L'ultima Orchidea (Italian Edition) by Lavinia Vi

L'ultima Orchidea (Italian Edition) by Lavinia Vi

autore:Lavinia Vi [Vi, Lavinia]
La lingua: ita
Format: epub
pubblicato: 2018-11-23T23:00:00+00:00


Avevo la nausea.

Stranamente non aveva nulla a che fare con l’orribile tisana che mi avevano rifilato per guarire la mia ferita. Quella, per lo meno, aveva funzionato: riuscivo già a muovere la gamba senza gemere per il dolore.

«Sarà meglio aspettare ancora qualche minuto, prima di metterci in cammino», disse Alanis, notando i miei movimenti per testare la gamba. «La pozione deve completare il suo effetto.»

Sorrise. Due sottili rughe le si formarono agli angoli della bocca, addolcendo la sua figura autoritaria. Doveva essere più in là con gli anni di quanto la sua voce setosa non facesse intuire.

Avevo la sensazione che, se avessi parlato, non sarei riuscita a contenere la nausea. Mi limitai ad annuire.

Lanciai uno sguardo in direzione di Emmeline.

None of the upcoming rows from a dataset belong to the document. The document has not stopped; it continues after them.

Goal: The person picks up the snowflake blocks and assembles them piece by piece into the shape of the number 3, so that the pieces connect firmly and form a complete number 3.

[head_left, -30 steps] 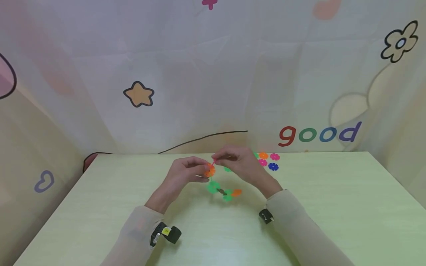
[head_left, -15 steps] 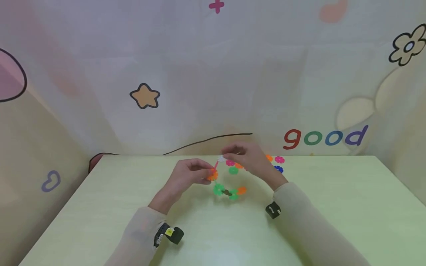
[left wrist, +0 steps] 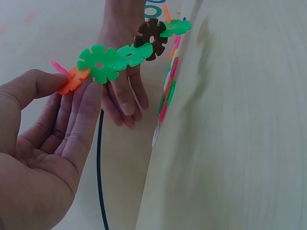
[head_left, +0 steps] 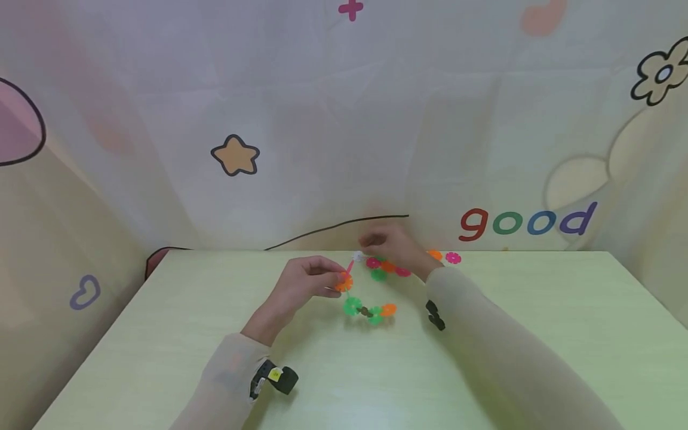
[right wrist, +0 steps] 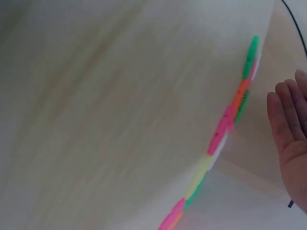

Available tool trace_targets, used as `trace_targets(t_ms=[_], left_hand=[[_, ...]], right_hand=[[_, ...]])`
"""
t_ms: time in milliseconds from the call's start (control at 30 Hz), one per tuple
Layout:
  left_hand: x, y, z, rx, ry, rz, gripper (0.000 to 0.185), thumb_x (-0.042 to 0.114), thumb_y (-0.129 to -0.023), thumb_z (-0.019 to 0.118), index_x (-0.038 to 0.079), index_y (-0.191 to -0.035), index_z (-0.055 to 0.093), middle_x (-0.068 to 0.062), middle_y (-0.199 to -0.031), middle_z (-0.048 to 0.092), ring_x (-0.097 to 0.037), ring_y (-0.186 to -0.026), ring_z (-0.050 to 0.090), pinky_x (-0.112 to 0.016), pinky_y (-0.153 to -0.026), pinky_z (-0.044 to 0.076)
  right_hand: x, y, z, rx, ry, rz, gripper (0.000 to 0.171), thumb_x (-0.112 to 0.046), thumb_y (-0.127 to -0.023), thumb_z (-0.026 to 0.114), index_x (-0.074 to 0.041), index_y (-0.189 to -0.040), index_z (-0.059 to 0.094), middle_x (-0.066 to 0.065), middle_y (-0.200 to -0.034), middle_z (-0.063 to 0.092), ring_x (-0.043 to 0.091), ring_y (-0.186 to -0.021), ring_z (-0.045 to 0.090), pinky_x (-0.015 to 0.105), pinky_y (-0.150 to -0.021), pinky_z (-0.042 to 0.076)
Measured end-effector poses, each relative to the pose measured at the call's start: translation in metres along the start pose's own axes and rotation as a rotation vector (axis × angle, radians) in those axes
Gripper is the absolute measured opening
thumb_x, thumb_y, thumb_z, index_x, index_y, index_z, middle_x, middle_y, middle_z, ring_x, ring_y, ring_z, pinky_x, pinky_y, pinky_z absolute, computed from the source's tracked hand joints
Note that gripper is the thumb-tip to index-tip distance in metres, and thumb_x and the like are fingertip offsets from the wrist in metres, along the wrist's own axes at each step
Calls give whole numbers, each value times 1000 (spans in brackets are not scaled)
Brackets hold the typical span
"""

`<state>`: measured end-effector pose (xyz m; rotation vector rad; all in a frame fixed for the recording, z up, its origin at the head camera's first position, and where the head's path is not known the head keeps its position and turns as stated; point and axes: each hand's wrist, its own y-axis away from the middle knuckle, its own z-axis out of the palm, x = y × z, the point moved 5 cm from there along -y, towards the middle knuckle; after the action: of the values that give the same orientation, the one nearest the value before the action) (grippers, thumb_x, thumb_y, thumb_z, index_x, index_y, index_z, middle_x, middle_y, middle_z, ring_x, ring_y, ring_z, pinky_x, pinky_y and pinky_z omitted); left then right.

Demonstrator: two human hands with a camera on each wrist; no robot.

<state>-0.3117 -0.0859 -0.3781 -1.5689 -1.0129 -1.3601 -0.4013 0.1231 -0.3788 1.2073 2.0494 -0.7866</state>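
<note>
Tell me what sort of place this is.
Likely a child's play corner: a cartoon curtain printed with a star and "good", a pale green table, and snowflake discs that the hands join.

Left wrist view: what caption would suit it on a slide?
Left hand pinches the orange end of a chain of snowflake discs, while the right hand reaches toward loose discs on the table.

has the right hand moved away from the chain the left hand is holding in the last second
Yes. The right hand has drawn back from the chain, toward the loose discs by the table's far edge, under the word "good".
</note>
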Motion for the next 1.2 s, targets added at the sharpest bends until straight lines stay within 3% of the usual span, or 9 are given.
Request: trace_targets(t_ms=[433, 800, 1033, 1200], left_hand=[[3, 2, 1, 10, 9, -5, 15, 1, -97, 71, -8, -110, 75, -14, -102, 78, -22, -87, 77, -39, -84, 65], [1, 0, 0, 2, 10, -3, 16, 1, -97, 72, -8, -111, 74, -14, -102, 78, -22, -87, 77, -39, -84, 65], [0, 0, 0, 0, 9, -3, 16, 1, -98, 72, -7, -110, 75, -14, -102, 78, -23, -87, 77, -39, -84, 65], [0, -1, 1, 0, 5, -3, 16, 1, -98, 72, -7, -110, 75, -13, -102, 78, -23, -88, 77, -40, -83, 65]], right_hand=[[3, -15, 14, -90, 150, -12, 21, -2, -96, 78, 0, -116, 78, 7, -109, 76, 27, -104, 68, 41, -97, 59], [-4, -23, 23, -134, 393, -83, 15, -5, -91, 84, -8, -105, 81, -1, -97, 75, 22, -94, 64, 37, -91, 57], [-6, -21, 28, -181, 408, -55, 15, -8, -90, 86, -8, -105, 80, 0, -100, 73, 21, -97, 62, 36, -93, 56], [-6, -17, 25, -169, 375, -80, 12, -5, -88, 87, -7, -93, 76, 1, -89, 68, 21, -88, 59, 34, -84, 55]])
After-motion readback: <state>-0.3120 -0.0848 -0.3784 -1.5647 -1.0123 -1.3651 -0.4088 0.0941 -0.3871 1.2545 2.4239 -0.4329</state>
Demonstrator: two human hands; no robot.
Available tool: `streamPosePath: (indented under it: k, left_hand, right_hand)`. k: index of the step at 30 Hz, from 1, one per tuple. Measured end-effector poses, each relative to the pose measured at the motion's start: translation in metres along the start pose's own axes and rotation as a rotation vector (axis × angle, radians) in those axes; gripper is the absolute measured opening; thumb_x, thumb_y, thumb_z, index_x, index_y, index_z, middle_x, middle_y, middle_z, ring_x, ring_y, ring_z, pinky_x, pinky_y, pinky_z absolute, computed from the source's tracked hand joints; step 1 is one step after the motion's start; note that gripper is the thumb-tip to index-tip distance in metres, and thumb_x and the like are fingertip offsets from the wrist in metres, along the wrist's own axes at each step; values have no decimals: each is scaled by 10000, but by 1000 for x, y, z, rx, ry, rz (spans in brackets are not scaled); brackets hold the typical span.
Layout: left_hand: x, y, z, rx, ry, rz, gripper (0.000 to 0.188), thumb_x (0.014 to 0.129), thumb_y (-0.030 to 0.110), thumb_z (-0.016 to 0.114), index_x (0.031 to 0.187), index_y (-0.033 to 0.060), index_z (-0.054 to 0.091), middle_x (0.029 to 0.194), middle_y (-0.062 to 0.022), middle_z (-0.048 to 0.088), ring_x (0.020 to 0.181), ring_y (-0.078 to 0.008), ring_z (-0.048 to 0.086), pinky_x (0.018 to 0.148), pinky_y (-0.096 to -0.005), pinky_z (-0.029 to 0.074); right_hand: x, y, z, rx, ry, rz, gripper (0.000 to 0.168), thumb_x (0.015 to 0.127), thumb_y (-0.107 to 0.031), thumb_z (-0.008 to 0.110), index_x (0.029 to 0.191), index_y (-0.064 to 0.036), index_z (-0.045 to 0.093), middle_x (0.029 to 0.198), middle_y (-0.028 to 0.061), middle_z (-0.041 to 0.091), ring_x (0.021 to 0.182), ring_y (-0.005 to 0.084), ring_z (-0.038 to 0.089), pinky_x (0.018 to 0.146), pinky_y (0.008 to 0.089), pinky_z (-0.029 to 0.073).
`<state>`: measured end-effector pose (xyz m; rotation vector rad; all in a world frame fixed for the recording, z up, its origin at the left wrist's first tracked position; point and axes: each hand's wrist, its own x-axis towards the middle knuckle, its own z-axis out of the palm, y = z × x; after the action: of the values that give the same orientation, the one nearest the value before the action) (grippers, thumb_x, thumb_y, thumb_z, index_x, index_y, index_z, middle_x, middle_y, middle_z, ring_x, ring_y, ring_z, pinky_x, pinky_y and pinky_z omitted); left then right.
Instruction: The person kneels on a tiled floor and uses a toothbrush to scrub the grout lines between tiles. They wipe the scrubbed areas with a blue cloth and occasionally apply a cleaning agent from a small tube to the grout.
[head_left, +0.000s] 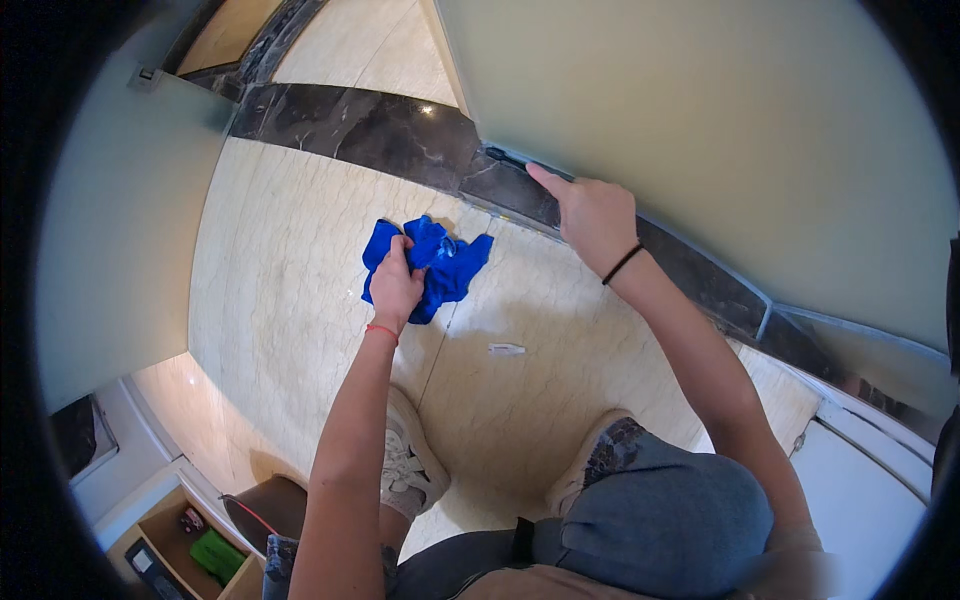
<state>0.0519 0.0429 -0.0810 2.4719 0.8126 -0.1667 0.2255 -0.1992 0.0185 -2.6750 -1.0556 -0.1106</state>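
Note:
A crumpled blue cloth (450, 274) lies on the pale marble-patterned floor (277, 247), and the fingers of my left hand (397, 285) grip its near side. Farther out to the right, my right hand (598, 221) is closed around a slim dark tool (508, 159), with the index finger stretched along it. The tool's tip rests at the seam between a dark marble sill (517, 191) and a frosted glass panel (697, 120). My fist hides most of the handle, so its exact kind cannot be told.
A small white plastic piece (507, 349) lies on the floor between my shoes. A frosted glass door (127, 240) stands at left. Lower left are a dark bin (274, 499) and an open wooden drawer (161, 517) holding a green packet (217, 556). A white cabinet (855, 480) is at right.

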Motion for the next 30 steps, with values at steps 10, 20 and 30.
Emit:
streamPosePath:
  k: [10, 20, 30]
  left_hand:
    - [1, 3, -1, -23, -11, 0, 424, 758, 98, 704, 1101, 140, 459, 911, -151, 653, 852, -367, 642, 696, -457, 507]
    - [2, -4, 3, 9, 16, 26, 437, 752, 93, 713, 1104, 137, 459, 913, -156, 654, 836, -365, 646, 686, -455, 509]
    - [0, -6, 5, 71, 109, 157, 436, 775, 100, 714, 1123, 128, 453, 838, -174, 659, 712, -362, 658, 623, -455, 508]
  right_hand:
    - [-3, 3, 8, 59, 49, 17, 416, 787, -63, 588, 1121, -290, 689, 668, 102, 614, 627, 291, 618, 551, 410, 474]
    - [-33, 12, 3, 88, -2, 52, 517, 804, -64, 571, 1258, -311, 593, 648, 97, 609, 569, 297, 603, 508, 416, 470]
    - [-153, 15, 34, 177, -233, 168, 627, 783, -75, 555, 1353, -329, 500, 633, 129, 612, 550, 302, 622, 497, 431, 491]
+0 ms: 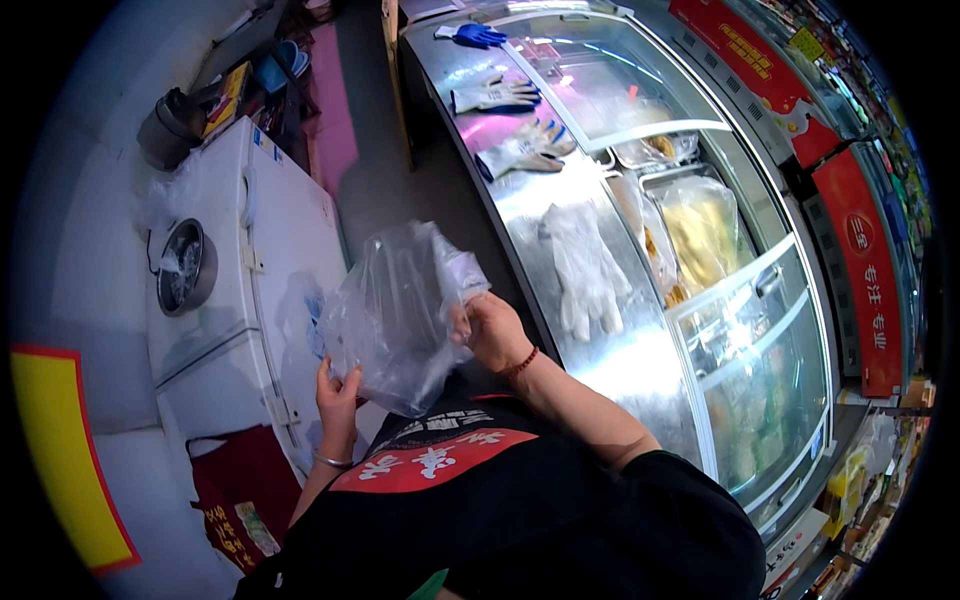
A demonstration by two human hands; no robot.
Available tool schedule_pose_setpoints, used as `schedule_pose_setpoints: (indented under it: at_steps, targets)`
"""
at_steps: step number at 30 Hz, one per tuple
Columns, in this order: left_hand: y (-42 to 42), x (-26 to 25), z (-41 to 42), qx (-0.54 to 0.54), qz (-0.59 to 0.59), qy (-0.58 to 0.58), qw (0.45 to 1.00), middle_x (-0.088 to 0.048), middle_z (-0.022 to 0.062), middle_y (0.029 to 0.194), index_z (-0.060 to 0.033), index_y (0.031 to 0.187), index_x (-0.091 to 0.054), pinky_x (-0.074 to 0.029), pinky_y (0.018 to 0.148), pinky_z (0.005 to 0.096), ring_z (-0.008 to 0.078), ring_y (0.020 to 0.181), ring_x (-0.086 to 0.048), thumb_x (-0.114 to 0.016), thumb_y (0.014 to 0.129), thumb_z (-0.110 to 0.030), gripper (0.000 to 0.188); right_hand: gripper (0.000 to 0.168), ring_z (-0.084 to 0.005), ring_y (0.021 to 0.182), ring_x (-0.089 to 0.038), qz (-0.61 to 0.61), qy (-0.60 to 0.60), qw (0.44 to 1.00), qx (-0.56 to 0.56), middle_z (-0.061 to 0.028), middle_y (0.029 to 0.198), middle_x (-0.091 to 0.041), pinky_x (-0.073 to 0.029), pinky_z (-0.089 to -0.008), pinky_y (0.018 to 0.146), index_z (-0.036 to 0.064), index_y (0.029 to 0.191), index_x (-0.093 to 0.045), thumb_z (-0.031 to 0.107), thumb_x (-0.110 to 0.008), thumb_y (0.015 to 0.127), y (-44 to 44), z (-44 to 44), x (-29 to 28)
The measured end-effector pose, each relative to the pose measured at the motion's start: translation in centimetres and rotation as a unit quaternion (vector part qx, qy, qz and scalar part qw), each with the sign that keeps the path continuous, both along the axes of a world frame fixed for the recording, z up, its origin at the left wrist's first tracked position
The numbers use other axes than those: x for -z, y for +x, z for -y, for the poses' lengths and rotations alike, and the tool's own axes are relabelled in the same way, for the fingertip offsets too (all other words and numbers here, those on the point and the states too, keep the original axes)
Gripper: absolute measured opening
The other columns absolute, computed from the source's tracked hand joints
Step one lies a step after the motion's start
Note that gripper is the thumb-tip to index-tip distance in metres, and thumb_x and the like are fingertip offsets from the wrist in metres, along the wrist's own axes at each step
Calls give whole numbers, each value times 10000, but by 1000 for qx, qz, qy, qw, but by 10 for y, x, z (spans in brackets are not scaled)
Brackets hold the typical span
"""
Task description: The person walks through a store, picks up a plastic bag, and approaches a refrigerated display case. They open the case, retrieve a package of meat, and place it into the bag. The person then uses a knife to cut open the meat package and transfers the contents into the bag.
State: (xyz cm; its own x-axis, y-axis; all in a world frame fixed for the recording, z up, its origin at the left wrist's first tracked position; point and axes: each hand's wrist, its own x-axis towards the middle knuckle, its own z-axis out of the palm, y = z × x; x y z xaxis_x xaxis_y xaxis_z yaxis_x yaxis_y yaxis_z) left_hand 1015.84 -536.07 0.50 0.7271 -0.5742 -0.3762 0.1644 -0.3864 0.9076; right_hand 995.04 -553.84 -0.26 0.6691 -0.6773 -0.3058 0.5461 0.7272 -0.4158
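A clear plastic bag hangs spread between my two hands, in front of my body. My left hand pinches its lower left edge between thumb and fingers. At the bag's right side, my right hand grips a gathered part of the plastic. On the steel counter to the right lies a pair of thin white gloves. Farther along it are two white work gloves with blue edges, one nearer and one beyond, then a blue-coated glove at the far end.
A glass-topped display case adjoins the counter and holds trays and a bag of yellow food. On the left, a white chest freezer carries a metal bowl with plastic inside. A dark red cloth hangs near my left forearm.
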Motion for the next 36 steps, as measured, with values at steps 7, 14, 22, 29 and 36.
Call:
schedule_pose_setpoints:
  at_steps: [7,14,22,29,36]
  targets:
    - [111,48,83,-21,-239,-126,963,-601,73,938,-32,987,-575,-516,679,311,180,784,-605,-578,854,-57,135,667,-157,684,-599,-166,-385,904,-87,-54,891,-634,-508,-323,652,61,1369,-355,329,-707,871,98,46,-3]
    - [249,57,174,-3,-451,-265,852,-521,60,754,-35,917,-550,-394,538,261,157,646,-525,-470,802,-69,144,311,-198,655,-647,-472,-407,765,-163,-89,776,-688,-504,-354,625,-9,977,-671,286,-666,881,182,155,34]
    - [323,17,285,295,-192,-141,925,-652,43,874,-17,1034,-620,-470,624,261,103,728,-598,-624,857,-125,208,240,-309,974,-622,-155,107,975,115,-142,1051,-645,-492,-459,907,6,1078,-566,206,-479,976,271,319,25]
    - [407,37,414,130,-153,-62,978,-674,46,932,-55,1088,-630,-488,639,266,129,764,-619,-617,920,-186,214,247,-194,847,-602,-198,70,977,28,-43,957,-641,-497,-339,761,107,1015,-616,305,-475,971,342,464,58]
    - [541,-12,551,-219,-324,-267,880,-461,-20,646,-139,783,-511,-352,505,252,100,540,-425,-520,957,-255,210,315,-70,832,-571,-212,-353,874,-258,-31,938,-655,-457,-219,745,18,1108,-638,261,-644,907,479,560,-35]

Era seduta accanto a Caleb attorno al grande tavolo della sala da pranzo. Sorrideva mentre mangiucchiava distrattamente un biscotto e si attorcigliava nervosamente una ciocca di capelli lucidi attorno all’indice, ancora e ancora.

Espressi il desiderio che quel dolce la facesse ingrassare di colpo di venti chili, ma me ne pentii subito. Cioè, quasi subito. Non era colpa sua se Caleb si comportava da perfetto idiota.

Non ero neppure sicura di poter attribuire la colpa a lui. Sapevo già quanto fosse incostante e maleducato e insopportabile, ma avevo voluto credere che tra di noi si fosse stabilita una connessione. Che l’orribile esperienza che avevamo condiviso ci avesse uniti.

Era stata tutta una colossale bugia, e io ero solo un’ingenua.

Caleb scrutava Emmeline da sotto le sue ciglia scure, in silenzio. Persino dal divano potevo immaginare l’intensità dei suoi occhi di giada e non potevo biasimare la ragazza se non riusciva a concentrarsi sulle fitte domande di Björn.

Una domestica finiva per sapere moltissime cose che non le competevano, scoprii. La gente parlava liberamente davanti a Emmeline, considerandola alla stregua di un pezzo d’arredamento.

Mentre lei cercava di vincere l’imbarazzo e allo stesso tempo elencare i provvedimenti contenitivi messi in atto dal Reggente, intercettò il mio sguardo di fuoco.

Non potevo vedermi in faccia, ma avevo le labbra così contratte che mi dolevano. Cercai di rilassare i muscoli del viso, ma fu inutile. Ormai mi aveva vista.

«Principessa, le giuro che io non sospettavo niente!» si giustificò, prendendomi in contropiede.

Di che stava parlando? Arrossii violentemente. Non poteva sapere di me e Caleb. Era accaduto poche ore fa, in una cella puzzolente e senza alcun testimone. A parte Björn. Mi si poteva leggere in faccia la gelosia?

«Non conosco una parola di greco antico…» continuò lei, ignara della mia confusione. «E fa parte della tradizione che la futura Regina pronunci una benedizione durante la cerimonia in suo onore. Sono mortificata, davvero. Non immaginavo che avrebbe rischiato di maledire la città per i suoi scopi.» Chinò la testa, prostrandosi di fronte a me.

Ma certo. Lei credeva che la ritenessi responsabile per non avermi avvertita di ciò che stava per accadere mentre mi esercitavo con il discorso.

E, in ogni caso, io non ero affatto gelosa. Ero soltanto indignata per essere stata trattata in modo tanto irrispettoso e privo di tatto.

«Non rischiava di maledire un bel niente, a voler essere precisi», esalò Alanis con uno schiocco di lingua.